Alors qu'Emmanuel Macron va quitter la Chine et que Vladimir Poutine vient d'arriver en Inde, les déplacements des chefs d'Etat dans le monde sont devenus plus nombreux, un peu plus brefs et davantage régionaux, selon une analyse par l'AFP de 35 années de voyages de dirigeants à l'étranger.
Pendant les années 1990, les chefs d'État et de gouvernement réalisaient en moyenne quelque 1.360 déplacements internationaux par an, montre l'étude par l'AFP de la base de données Country and Organization Leader Travel (Colt) tenue par l'université américaine de Denver. Depuis 2010, ce chiffre dépasse 2.500 voyages annuels.
- Guinée-Bissau active, USA attractifs -
Les dirigeants africains ont gagné en importance dans ce ballet diplomatique. Entre 1991 et 1995, ils réalisaient environ 21% du total des voyages. Trente ans plus tard, leur part atteint près de 30%.
L'homme d'État qui a le plus voyagé depuis la pandémie de Covid-19 est d'ailleurs africain: le président de Guinée-Bissau, Umaro Sissoco Embalo, qui vient d'être renversé par un coup d'Etat militaire, avait effectué plus de 230 voyages depuis 2021, du Nigeria à la France, du Sénégal au Ghana.
Le président français Emmanuel Macron, auteur de quelque 180 voyages sur la même période, arrive en deuxième place, devant le Premier ministre hongrois Viktor Orban.
Depuis 1990, les États-Unis sont, de loin, la nation qui accueille le plus de dirigeants, devançant la Belgique, coeur diplomatique de l'Union européenne, et la France.
Mais en excluant les rencontres multilatérales, de type sommets ou négociations internationales, la France passe deuxième.
- Pivot russe -
Dernier chef d'État reçu à l'Elysée: le président ukrainien Volodymyr Zelensky. Depuis le début de l'invasion de son pays par la Russie, le 24 février 2022, il s'est déplacé presque 130 fois à l'international (jusqu'à fin octobre). Des voyages à 80% dans des pays de l'Otan, à la recherche de soutien militaire et d'appui politique.

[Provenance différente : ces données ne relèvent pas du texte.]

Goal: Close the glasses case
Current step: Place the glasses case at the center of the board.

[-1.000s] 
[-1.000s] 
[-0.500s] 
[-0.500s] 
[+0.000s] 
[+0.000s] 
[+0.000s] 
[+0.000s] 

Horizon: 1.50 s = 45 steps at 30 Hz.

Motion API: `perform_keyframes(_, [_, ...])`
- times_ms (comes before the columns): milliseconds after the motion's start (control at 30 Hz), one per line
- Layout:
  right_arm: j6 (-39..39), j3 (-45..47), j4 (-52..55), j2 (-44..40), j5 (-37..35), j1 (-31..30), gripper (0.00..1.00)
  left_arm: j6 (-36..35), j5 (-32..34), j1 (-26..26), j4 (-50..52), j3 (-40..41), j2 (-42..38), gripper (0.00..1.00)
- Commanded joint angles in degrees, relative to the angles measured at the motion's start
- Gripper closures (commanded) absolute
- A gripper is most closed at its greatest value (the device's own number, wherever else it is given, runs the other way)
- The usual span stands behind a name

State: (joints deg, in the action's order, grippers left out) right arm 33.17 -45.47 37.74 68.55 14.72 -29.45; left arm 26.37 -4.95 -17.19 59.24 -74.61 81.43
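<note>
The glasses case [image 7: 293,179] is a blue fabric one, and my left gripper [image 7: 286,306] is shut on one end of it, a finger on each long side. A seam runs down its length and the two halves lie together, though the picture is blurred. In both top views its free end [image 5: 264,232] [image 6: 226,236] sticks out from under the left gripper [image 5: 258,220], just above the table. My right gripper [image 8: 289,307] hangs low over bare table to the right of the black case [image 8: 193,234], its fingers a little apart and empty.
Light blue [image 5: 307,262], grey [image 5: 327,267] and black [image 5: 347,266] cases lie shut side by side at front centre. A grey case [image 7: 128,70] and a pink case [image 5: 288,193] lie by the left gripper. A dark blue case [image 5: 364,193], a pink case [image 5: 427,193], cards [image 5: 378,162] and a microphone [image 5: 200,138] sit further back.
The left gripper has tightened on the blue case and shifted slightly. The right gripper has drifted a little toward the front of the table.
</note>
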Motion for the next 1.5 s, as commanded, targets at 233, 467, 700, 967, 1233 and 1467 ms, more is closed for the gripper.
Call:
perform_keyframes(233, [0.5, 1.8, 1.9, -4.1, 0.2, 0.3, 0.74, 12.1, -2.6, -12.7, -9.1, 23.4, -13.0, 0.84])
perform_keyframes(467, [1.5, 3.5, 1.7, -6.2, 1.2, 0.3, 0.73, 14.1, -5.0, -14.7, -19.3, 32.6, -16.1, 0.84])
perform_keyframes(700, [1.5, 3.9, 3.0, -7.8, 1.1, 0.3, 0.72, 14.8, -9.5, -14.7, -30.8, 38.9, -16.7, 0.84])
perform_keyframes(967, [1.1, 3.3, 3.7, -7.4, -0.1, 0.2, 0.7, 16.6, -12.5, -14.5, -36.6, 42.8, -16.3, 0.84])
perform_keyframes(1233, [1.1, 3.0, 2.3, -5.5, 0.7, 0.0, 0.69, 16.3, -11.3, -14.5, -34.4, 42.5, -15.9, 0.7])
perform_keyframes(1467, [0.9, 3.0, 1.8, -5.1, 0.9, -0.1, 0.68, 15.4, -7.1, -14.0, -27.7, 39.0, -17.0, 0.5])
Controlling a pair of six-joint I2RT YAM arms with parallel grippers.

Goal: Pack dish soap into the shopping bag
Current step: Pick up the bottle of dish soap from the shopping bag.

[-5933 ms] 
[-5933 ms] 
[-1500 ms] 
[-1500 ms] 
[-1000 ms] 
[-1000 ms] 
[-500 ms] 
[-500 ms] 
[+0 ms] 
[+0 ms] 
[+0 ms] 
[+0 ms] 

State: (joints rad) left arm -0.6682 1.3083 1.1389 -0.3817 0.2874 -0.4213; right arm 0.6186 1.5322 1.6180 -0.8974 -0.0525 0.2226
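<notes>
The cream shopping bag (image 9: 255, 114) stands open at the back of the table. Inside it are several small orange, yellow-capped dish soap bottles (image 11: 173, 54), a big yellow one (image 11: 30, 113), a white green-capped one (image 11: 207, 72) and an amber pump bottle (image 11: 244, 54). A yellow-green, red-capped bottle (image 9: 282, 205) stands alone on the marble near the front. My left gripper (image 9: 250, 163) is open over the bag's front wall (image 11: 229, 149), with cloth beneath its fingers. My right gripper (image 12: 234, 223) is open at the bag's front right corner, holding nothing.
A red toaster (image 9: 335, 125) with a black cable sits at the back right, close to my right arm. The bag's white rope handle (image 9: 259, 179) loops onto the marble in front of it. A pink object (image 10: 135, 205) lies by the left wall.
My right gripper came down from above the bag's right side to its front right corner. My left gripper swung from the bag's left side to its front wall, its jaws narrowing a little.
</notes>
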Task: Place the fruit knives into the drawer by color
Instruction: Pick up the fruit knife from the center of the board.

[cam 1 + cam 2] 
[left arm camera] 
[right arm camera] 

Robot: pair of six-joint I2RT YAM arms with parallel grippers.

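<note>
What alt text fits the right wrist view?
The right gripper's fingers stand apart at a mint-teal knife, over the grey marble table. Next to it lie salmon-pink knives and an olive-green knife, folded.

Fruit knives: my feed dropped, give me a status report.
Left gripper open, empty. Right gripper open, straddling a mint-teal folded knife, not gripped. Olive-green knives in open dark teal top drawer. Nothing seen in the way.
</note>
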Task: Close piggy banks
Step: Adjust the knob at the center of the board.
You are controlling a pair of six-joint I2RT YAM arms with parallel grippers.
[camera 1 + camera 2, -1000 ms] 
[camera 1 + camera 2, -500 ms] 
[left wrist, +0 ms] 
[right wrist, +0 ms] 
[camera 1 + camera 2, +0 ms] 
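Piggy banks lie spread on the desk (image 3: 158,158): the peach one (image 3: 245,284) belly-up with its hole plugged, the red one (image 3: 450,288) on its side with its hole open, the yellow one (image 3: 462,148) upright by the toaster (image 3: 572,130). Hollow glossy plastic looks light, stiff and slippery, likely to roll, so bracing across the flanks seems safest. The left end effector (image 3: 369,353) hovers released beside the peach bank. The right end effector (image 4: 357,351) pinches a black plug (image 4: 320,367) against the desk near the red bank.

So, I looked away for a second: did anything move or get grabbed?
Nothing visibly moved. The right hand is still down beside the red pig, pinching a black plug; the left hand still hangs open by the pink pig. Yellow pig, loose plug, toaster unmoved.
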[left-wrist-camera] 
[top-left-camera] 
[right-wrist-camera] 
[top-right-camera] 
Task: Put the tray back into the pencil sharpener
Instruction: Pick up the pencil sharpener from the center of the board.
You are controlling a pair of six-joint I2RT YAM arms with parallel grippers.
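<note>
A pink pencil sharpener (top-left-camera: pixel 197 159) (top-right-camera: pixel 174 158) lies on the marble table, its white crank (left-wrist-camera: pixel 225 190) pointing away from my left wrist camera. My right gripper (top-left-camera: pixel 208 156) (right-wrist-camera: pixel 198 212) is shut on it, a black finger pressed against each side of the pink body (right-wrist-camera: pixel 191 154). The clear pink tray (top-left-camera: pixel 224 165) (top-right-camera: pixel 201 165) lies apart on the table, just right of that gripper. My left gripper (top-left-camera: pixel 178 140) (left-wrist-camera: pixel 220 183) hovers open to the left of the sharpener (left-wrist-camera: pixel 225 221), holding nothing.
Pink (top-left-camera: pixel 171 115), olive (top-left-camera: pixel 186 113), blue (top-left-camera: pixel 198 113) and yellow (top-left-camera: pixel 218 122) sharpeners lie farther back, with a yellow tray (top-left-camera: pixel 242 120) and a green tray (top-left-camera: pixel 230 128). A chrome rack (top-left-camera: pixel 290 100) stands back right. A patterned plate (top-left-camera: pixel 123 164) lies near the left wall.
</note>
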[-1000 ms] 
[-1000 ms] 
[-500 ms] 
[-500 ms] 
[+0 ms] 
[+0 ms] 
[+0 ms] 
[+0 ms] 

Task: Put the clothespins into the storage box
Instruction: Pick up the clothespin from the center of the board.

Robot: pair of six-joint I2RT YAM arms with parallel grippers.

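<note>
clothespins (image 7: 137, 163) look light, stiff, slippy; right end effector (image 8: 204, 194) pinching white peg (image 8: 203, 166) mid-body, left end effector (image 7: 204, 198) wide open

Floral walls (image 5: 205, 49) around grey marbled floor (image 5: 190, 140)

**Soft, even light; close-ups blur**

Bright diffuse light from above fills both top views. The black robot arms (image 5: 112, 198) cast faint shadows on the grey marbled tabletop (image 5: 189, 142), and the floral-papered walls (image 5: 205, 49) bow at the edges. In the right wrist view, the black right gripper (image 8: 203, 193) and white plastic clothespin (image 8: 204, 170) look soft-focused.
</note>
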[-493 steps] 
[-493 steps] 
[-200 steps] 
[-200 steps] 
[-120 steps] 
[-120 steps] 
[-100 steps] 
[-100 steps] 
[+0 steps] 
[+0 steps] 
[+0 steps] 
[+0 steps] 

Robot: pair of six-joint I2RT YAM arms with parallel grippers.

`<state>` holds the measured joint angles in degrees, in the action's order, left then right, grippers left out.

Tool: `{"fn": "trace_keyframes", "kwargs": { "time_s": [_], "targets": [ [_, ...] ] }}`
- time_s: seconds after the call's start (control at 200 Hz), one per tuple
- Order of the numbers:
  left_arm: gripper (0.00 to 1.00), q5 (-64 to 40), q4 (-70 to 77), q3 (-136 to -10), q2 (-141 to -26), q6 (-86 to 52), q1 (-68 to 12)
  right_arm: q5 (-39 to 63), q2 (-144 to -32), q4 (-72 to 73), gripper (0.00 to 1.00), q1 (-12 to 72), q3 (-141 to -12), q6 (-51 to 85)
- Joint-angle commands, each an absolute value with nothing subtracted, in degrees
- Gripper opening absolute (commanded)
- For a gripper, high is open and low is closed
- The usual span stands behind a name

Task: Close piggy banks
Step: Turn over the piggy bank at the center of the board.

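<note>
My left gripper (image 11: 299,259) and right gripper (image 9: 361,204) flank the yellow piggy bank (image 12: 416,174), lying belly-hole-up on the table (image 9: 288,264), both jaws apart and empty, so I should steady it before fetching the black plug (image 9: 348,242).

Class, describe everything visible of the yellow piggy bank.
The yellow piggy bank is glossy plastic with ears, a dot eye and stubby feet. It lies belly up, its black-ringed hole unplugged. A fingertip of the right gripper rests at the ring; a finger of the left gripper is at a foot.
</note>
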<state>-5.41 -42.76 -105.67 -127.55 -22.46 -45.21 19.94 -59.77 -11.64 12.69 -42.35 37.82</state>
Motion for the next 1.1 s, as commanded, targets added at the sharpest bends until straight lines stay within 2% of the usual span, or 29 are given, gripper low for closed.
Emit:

Pendant ce temps, Vladimir Poutine, visé par un mandat d'arrêt de la Cour pénale internationale (CPI), a voyagé plus de deux fois moins qu'il y a dix ans. Il a largement recentré ses 32 pérégrinations sur l'Asie centrale, le Bélarus, la Chine, et d'autres pays asiatiques.
Côté réceptions, le président russe a battu en 2025 son record de rencontres bilatérales avec des chefs d'État africains: dix présidents issus de neuf pays différents.
- Régionalisation -
Au-delà de la distanciation Russie-Occident, une régionalisation croissante des visites bilatérales émerge ces dix dernières années: les membres d'un même ensemble géopolitique comme l'Otan, l'Organisation de Coopération de Shanghai, l'Union Africaine ou l'Asean ont davantage renforcé leurs voyages internes que chez des partenaires extérieurs.
Sur les presque quatre années depuis le début de la guerre en Ukraine, les pays de l'Otan ont ainsi nettement augmenté les visites bilatérales entre eux, alors que leurs voyages dans des pays tiers ont diminué, par rapport à une période équivalente dix ans plus tôt.
Seuls la Ligue arabe et les pays d'Amérique latine et des Caraïbes ont vu leurs visites progresser davantage vers l'extérieur.
- 7h de moins -
Aucune des trois visites bilatérales en Chine du président français Jacques Chirac (1997, 2004, 2006) n'avait duré moins de quatre jours. Emmanuel Macron, lui, se limite cette semaine à trois jours, comme en 2018.
Même observation pour Vladimir Poutine: son premier voyage en Inde en 2000 avait duré quatre jours, contre deux cette semaine.
Tous pays confondus, de 2,6 jours en 1990, la durée moyenne d'une visite d'État bilatérale est tombée à 2,3 jours en 2025, temps de trajet compris, un déclin de 7h sur 35 ans.
Chez les leaders européens, les visites bilatérales ne durent plus que 1,8 jour en moyenne.
"Cela reflète l'accélération du rythme géopolitique. La durée moyenne des voyages diminue parce que leur nombre augmente: les dirigeants ont moins de temps à consacrer à chaque étape, sauf à passer toujours plus de temps à l'étranger, ce qui pourrait avoir des conséquences domestiques négatives", explique Collin Meisel, chercheur au Pardee Institute de l'Université de Denver (États-Unis).